• [ACTION ITEM]:
Produce word for word the lines of the data below running from the one that has "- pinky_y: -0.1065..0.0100" to the one that has "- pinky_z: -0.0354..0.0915", inclusive, and no others.

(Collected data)
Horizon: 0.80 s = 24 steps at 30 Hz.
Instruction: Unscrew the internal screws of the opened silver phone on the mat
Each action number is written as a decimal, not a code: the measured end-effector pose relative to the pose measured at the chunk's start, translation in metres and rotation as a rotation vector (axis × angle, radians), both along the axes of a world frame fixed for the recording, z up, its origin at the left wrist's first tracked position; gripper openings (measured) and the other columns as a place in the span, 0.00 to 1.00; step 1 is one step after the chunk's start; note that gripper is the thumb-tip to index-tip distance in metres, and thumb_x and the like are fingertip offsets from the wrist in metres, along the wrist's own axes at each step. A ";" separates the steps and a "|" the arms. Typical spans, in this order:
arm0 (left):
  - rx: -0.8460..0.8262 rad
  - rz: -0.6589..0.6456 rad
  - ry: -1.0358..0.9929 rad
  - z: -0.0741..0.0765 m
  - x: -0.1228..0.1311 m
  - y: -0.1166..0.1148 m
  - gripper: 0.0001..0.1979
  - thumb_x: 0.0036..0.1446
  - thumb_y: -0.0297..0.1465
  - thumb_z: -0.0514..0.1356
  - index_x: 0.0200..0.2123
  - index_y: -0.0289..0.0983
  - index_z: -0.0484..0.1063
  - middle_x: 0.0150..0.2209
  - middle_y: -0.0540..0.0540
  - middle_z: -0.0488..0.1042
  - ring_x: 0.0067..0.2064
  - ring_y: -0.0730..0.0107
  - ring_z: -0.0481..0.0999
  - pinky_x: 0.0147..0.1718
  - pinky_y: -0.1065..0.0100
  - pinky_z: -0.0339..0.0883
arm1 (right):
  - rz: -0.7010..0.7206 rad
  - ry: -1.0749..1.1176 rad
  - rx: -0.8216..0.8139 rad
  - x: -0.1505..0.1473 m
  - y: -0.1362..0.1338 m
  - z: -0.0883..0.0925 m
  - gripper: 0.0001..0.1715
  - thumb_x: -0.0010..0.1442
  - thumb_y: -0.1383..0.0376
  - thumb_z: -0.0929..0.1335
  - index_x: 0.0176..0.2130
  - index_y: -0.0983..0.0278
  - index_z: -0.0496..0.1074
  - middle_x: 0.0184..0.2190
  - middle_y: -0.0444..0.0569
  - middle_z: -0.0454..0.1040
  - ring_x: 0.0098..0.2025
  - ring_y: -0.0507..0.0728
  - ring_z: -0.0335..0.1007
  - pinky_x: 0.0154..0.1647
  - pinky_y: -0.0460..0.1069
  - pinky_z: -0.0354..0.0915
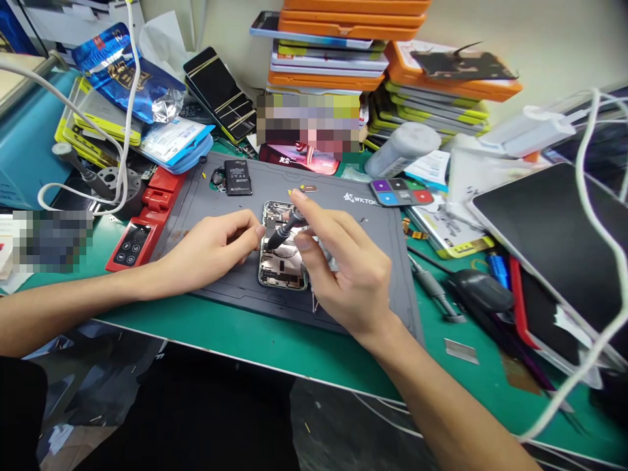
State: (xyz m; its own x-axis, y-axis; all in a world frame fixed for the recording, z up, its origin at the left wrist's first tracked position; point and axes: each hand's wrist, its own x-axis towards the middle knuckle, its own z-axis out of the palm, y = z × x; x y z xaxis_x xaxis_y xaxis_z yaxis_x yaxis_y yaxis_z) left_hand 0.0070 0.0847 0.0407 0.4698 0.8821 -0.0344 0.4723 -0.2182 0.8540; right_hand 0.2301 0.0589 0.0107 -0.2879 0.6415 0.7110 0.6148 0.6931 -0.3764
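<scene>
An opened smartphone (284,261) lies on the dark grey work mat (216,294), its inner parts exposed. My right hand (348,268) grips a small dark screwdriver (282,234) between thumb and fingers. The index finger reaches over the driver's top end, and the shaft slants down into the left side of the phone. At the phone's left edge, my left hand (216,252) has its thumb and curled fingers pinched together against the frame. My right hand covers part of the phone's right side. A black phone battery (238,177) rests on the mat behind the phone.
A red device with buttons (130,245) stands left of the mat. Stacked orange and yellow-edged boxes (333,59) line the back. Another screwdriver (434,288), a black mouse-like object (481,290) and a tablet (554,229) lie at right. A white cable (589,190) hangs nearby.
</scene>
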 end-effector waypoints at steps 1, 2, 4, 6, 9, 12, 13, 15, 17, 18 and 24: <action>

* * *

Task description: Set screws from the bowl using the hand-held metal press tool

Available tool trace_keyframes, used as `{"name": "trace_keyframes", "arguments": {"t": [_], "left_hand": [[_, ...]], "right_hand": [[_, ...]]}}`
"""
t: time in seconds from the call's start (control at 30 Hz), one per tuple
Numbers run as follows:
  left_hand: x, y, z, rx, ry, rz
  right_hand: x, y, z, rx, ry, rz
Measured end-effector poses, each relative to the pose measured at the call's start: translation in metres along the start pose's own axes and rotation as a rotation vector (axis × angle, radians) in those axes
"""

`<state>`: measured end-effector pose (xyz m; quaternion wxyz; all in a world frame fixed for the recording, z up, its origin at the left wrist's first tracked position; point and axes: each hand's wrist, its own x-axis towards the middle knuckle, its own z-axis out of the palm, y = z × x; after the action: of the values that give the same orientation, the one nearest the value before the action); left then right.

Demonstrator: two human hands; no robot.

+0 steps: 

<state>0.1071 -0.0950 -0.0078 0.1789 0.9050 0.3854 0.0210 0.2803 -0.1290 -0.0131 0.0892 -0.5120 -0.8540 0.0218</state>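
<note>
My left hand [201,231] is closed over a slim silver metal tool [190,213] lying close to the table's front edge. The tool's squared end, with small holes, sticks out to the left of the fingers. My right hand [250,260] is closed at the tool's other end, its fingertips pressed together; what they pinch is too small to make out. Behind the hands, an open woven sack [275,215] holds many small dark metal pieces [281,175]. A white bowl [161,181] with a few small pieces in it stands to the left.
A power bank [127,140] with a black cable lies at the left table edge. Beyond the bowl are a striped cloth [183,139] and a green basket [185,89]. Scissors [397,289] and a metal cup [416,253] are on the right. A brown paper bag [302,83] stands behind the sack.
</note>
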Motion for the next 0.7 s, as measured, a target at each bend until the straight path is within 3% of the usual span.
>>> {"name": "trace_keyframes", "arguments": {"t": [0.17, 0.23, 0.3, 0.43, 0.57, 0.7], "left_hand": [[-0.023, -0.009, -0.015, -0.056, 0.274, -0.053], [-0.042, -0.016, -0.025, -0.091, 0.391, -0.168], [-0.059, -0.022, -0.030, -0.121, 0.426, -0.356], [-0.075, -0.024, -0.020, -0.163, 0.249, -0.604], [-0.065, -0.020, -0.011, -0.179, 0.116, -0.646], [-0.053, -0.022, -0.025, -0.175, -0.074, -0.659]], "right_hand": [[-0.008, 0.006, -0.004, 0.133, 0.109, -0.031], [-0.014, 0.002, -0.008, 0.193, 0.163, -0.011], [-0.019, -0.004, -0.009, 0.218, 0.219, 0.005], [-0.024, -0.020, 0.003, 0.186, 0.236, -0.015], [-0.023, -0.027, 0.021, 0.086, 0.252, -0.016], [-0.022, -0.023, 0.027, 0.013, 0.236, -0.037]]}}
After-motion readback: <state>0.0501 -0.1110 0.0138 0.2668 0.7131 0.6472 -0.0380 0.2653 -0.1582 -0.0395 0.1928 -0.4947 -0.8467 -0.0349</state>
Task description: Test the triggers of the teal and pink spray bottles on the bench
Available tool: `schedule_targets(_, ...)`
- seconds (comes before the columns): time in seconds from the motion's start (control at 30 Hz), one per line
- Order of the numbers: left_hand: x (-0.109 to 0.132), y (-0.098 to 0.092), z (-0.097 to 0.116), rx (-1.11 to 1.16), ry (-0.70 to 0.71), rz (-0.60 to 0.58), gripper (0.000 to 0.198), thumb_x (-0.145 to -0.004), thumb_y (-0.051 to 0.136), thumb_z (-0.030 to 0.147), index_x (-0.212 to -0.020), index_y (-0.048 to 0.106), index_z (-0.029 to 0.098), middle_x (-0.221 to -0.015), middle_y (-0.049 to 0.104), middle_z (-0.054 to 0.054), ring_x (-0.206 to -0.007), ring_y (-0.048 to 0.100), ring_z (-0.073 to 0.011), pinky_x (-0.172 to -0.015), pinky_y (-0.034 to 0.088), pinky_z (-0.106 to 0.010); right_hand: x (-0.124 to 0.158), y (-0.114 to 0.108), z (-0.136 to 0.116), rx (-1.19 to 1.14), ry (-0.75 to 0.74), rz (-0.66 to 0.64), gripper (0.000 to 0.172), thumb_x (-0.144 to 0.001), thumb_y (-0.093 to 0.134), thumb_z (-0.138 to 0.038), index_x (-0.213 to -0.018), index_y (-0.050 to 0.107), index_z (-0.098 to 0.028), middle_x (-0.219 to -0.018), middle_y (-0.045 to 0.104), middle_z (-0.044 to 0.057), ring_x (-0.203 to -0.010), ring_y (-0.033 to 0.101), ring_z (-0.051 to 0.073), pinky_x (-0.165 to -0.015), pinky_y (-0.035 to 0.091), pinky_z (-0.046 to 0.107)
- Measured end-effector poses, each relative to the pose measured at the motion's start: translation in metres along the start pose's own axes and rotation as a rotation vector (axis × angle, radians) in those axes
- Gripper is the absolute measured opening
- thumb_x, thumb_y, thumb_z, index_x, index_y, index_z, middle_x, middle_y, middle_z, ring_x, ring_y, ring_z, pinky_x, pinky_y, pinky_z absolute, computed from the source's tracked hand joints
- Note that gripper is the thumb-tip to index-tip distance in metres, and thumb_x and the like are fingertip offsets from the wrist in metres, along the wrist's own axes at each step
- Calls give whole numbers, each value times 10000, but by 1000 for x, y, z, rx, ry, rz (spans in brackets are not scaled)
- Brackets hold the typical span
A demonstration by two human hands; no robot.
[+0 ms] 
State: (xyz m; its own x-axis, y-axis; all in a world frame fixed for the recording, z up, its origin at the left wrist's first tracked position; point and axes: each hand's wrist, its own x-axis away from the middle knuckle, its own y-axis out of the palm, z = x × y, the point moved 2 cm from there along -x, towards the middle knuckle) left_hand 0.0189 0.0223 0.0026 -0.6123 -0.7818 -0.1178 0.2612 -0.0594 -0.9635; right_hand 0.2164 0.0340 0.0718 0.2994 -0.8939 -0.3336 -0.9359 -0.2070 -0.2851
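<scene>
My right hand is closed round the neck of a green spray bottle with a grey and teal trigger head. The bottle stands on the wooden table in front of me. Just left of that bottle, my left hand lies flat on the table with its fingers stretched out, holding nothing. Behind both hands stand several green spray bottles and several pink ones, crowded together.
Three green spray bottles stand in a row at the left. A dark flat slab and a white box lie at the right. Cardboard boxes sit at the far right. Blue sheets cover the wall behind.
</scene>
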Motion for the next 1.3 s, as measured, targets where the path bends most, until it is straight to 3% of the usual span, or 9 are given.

• [EXERCISE RESPONSE]:
  - pinky_y: -0.1065..0.0100
  - pinky_z: -0.0339..0.0883
arm1 (right):
  - rz: -0.7010..0.7206 rad
  - ry: -1.0749..1.1176 rad
  - rx: -0.8216..0.8139 rad
  - x: -0.1505..0.1473 m
  - y: -0.1362..0.1338 m
  - z: -0.0883..0.0925 m
  - gripper: 0.0001..0.1715
  - thumb_x: -0.0010..0.1442
  - thumb_y: -0.1383..0.0376
  - thumb_z: -0.0929..0.1335
  - index_x: 0.0176..0.2130
  - index_y: -0.0983..0.0278
  - index_z: -0.0496..0.1074
  - middle_x: 0.0184..0.2190
  - middle_y: -0.0444..0.0569
  - middle_z: -0.0454..0.1040
  - ring_x: 0.0098..0.2025
  - ring_y: -0.0507..0.0728
  - ring_z: -0.0335..0.1007
  - pinky_x: 0.0154..0.1647
  - pinky_y: -0.0460..0.1069
  - pinky_z: -0.0354..0.0915

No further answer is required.